What needs to be done: The answer must be every line of the records below that contains the word "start", copied out.

Recorded data
--- --- ---
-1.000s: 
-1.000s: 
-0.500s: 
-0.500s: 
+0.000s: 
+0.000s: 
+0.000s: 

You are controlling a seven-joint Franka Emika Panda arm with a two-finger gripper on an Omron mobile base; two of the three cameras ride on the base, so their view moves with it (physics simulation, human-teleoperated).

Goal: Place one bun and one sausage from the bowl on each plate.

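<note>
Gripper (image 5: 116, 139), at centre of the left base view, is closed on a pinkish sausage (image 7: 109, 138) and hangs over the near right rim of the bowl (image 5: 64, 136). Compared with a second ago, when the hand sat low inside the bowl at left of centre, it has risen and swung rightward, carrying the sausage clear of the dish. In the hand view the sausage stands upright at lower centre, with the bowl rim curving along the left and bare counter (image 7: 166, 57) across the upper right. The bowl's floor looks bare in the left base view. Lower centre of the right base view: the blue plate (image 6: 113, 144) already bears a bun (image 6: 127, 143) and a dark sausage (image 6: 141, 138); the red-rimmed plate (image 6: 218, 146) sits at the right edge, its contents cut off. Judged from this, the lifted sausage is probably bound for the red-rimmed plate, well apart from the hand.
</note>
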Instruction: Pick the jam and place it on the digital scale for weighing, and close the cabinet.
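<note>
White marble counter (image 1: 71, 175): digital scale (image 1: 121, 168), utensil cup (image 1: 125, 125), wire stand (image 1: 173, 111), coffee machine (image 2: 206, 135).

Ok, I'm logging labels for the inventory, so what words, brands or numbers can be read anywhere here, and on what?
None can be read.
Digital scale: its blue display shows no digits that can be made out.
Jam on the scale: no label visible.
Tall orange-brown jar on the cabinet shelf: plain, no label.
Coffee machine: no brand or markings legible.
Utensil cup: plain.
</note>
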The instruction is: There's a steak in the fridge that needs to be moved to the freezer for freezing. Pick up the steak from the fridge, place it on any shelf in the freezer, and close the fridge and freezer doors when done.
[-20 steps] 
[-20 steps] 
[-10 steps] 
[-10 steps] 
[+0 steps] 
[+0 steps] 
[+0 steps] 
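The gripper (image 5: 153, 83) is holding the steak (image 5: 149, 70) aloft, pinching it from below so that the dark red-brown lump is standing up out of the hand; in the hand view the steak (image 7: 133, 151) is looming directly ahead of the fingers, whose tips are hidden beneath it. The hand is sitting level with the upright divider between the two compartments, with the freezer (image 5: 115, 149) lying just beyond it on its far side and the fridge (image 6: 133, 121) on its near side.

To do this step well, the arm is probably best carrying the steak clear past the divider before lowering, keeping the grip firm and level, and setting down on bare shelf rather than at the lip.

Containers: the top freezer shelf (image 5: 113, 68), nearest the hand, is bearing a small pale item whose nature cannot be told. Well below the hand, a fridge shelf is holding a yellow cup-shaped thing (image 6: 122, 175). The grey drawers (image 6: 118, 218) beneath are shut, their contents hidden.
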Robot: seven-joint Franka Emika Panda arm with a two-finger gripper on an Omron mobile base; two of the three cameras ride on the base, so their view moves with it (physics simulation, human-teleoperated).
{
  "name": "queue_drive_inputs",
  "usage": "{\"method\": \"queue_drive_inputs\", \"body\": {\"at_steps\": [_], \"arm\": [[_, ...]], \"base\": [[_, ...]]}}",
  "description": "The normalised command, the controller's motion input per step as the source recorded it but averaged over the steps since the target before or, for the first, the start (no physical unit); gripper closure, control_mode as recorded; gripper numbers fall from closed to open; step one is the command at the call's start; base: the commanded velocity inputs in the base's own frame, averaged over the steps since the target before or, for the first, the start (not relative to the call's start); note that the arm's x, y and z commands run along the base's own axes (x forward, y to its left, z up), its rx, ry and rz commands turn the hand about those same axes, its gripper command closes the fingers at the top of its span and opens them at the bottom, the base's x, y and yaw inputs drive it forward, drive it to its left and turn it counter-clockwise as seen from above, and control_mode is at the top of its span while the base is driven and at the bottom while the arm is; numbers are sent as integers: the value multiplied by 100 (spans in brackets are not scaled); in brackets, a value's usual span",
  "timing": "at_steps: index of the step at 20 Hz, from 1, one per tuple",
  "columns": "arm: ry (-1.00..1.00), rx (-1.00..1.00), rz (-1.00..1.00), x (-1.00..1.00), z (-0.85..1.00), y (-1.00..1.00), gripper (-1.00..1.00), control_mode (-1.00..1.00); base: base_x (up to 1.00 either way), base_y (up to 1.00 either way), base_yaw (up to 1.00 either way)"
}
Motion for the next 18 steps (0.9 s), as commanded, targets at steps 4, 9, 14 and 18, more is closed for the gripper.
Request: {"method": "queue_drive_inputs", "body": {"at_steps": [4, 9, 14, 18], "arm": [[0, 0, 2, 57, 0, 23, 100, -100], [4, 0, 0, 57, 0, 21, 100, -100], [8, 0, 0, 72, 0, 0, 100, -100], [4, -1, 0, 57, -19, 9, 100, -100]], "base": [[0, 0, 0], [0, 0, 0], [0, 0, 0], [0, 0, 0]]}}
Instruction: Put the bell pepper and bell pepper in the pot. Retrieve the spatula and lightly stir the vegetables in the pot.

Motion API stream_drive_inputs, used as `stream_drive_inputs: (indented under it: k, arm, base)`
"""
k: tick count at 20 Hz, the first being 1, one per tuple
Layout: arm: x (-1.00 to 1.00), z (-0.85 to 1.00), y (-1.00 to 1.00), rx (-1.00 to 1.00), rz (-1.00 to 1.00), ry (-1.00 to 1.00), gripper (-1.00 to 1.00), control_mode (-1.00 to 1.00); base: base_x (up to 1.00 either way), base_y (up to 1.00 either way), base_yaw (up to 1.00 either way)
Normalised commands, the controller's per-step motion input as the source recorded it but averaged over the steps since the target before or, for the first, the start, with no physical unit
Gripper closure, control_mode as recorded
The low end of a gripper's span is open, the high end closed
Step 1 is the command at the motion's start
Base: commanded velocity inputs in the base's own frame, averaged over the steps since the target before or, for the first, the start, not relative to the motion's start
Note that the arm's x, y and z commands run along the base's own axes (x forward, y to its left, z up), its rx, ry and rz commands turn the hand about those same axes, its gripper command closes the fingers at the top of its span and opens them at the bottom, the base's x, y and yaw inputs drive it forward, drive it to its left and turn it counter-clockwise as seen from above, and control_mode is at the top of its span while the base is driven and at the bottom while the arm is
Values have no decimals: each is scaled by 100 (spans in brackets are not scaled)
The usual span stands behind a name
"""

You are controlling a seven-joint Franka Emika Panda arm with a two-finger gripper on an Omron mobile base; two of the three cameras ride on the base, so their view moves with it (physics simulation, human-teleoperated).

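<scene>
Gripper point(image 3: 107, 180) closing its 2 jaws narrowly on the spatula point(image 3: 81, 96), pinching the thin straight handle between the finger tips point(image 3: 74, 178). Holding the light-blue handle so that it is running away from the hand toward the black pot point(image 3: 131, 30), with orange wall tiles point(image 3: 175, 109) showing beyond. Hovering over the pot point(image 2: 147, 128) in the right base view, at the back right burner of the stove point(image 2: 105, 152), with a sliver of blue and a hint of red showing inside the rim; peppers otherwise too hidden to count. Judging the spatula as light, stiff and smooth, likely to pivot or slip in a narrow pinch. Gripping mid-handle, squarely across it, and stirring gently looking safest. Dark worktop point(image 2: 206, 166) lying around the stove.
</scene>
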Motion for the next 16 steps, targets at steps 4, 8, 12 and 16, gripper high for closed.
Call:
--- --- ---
Exercise answer:
  "description": "The normalised command, the controller's motion input per step as the source recorded it but averaged over the steps since the target before or, for the first, the start (no physical unit); gripper closure, control_mode as recorded; gripper numbers fall from closed to open; step one is the command at the call's start; base: the commanded velocity inputs in the base's own frame, averaged over the steps since the target before or, for the first, the start (not relative to the call's start); note that the arm's x, y and z commands run along the base's own axes (x forward, y to its left, z up), its rx, ry and rz commands turn the hand about those same axes, its gripper command closes the fingers at the top of its span and opens them at the bottom, the base's x, y and yaw inputs drive it forward, drive it to its left and turn it counter-clockwise as seen from above, and control_mode is at the top of its span while the base is driven and at the bottom while the arm is; numbers are sent as integers: the value multiplied by 100 (spans in brackets are not scaled); in brackets, a value's usual span",
Normalised commands, the controller's per-step motion input as the source recorded it but averaged over the steps since the target before or, for the first, the start, with no physical unit
Step 1 is the command at the motion's start
Base: commanded velocity inputs in the base's own frame, averaged over the steps since the target before or, for the first, the start, not relative to the motion's start

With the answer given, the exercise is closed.